Proposed changes to process

❏ Write an SOP (Standard Operating Procedure) for how to create new channels (see also m:IRC/Instructions#New_channel_setup)

❏ There should be a Phabricator template for requesting new IRC channels, that includes:

  • direction to check the list of existing channels first
  • fields for:
    • name
    • membership
    • purpose
    • whether or not it is logged
    • whether or not bots are allowed (other than logging)
    • whether all members are subject to WMF NDA or not
    • why none of the existing channels is suitable

Channel by Channel discussion

#wikimedia-operations

Summary

This is a public channel for bot announcements.

  • DECISION 1: Should this be renamed?
    • OPTION: Stay status quo
      • Keep it because, after the channel cleanup, it won't be associated with any one team or subteam
    • OPTION: Rename to #wikimedia-sre-feed
      • Title more clearly matches the intent for a bot feed channel.
  • QUESTION: What is the full list of bots that report to this channel?
    • Would be helpful documentation for making changes or disaster recovery.

Discussion

So I have not attended previous meetings, so I am not aware of already taken decisions, so I apologize in advance if I reopen things that had already been agreed. I am also not aware of what other teams that use "our" channels have said.
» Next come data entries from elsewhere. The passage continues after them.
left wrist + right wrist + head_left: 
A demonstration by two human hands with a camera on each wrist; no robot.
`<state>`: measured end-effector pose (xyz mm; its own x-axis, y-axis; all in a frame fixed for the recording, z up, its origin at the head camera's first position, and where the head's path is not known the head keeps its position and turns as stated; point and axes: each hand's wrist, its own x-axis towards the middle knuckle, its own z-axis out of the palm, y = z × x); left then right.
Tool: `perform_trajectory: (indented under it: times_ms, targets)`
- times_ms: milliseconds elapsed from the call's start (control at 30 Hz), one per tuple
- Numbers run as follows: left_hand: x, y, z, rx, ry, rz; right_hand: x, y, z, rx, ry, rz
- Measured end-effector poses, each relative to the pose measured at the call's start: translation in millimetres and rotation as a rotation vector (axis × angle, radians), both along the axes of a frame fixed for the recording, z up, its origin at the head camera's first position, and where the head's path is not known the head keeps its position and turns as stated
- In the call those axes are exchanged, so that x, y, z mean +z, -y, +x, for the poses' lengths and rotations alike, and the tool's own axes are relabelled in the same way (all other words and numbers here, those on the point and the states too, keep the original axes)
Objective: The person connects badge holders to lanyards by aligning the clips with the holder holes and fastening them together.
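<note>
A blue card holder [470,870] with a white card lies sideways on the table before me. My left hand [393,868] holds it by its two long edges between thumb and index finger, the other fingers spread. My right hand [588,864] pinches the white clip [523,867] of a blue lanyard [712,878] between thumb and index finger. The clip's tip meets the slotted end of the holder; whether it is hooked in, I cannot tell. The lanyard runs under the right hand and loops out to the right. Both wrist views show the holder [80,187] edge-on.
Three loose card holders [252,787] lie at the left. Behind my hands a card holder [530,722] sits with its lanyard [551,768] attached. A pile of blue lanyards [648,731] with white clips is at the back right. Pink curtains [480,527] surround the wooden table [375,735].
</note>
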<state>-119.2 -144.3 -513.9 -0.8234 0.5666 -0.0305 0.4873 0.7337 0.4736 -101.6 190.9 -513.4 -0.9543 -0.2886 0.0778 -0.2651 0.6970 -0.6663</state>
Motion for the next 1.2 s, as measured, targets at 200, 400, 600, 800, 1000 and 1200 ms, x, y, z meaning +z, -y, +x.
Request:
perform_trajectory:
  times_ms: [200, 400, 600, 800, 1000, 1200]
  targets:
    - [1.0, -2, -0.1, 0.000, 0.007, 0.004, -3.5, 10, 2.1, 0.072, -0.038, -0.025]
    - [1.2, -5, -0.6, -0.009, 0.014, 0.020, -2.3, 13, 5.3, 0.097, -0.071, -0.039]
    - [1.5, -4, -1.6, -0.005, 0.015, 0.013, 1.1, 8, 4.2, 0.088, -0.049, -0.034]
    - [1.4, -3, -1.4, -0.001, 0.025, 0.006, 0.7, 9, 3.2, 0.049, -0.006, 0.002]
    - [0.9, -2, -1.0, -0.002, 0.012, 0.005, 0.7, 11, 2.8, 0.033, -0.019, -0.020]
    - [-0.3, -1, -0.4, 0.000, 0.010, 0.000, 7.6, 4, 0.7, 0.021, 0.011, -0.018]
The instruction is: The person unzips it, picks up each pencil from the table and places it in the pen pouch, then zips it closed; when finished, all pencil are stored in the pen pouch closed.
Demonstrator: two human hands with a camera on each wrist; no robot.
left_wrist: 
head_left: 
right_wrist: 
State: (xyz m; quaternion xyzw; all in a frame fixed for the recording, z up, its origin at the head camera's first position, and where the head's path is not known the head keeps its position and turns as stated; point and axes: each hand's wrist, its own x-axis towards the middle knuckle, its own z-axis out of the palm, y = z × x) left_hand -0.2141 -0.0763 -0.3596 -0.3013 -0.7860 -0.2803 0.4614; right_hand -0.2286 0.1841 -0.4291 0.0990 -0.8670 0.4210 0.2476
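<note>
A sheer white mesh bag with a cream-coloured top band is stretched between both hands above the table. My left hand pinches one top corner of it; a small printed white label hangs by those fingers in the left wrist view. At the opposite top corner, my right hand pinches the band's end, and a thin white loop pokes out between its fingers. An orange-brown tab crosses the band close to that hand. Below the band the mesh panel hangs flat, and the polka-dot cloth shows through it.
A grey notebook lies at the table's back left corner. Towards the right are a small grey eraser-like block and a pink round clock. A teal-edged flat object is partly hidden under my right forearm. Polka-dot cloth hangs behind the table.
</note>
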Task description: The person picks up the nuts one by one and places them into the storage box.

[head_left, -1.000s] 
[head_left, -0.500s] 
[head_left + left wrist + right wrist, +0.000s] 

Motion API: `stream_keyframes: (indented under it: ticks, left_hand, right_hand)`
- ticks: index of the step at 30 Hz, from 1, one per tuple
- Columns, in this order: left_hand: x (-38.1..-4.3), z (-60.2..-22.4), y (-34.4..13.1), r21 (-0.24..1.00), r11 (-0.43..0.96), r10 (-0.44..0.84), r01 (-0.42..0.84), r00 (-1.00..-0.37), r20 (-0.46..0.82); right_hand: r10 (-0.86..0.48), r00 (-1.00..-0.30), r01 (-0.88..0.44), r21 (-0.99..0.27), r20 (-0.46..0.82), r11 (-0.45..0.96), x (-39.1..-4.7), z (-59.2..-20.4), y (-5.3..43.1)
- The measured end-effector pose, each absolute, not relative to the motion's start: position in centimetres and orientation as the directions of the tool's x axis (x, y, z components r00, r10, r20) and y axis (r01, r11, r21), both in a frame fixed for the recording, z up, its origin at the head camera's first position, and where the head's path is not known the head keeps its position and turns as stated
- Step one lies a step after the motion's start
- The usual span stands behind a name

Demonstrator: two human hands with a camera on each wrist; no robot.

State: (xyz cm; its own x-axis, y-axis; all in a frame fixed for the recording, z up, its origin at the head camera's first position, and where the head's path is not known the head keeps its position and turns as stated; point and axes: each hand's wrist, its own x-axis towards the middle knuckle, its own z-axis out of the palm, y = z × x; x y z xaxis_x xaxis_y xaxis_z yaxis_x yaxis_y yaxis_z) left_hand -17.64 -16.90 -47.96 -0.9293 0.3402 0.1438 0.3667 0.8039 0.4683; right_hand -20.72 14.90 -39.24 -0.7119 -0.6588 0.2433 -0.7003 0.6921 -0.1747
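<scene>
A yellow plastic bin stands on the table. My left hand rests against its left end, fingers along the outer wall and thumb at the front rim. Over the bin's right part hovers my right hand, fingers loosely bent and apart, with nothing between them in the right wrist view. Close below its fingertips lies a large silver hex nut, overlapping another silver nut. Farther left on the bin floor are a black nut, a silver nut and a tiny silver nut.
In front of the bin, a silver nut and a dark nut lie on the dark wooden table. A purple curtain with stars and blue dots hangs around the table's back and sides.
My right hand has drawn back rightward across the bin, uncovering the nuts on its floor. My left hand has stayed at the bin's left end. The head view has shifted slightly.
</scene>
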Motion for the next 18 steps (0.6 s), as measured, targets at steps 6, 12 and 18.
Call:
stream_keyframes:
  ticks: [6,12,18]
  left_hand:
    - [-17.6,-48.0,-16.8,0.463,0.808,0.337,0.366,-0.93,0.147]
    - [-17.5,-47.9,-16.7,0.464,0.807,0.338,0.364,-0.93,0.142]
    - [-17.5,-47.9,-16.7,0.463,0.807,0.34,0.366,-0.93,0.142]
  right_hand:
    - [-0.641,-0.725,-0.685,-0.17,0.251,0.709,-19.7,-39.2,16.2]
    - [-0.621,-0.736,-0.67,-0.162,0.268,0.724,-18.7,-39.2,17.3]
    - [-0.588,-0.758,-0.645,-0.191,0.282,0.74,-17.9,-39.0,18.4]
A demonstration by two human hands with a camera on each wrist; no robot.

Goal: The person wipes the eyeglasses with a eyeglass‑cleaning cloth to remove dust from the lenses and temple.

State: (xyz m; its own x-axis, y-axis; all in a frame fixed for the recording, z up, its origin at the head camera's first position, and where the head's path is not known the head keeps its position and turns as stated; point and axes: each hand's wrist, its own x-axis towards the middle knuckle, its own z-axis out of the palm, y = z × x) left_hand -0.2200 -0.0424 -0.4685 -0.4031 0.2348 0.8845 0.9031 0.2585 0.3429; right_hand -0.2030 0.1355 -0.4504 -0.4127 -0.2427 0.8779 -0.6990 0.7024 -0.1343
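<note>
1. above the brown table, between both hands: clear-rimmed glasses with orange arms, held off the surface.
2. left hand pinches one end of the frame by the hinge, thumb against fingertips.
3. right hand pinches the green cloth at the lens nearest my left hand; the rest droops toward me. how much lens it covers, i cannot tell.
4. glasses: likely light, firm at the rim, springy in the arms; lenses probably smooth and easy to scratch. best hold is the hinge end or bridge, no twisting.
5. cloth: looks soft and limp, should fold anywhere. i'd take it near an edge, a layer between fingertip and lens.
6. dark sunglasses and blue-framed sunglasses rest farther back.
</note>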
The only thing on the proposal that I am not 100% sold into, is the removal or #wikimedia-operations. I think the channel could be kept as is (the name itself is not that important), but instead of "banning" everything except bots, I would merge bots + software deployments + incident response. I understand that the reason for conversations/incident response is because in a huge outage response conversations are difficult, but 1) those are not that common 2) maybe the problem is some kind of alerting actionable rather than changing the log (e.g. sre-feed has everything, -operations is rate-limited 3) you can still go to -sre if necessary. I think there is value of deployers seeing errors that are not just mediawiki, and forces coordination between teams. Also it makes a single point of entry for reporting issues as a second level/knowlegable support channel (being #wikimedia-tech the first level). -operations can be left unrenamed because it would be a generic "operations by SRE and releng (maybe others)". I am ok with shifting general conversations to -sre or anywhere else. Above all, I would like releng and others participate on the discussion, and I don't think -operations is just "ours" anymore.

I apology again if this has already been discussed and decided on, I just wanted to present the "coordination with other teams/bad things ongoing" prospective. We asked for deployments to happen on -operations some time ago, for a reason. If you remove bots from there, I almost guarantee that deployments will not check them/care about them, and start deploying in the middle of a big outage. Maybe it has been planed to be "solved" in other ways, but it is not reflected here, sorry again.

For the rest of the channels I don't have strong opinions, I only have some general (and personal) thoughts - I don't want too many channels, and I want a way for informal discussions, but not a big deal, if it is not part of the final proposal. -- Jcrespo 19:51, 5 March 2019 (UTC)Reply

PS: As Manuel says above, we have bots on -databases. This is very useful for us because it has a very low traffic, but #DBA is usually not added together with #operations, so it won't appear anywhere else.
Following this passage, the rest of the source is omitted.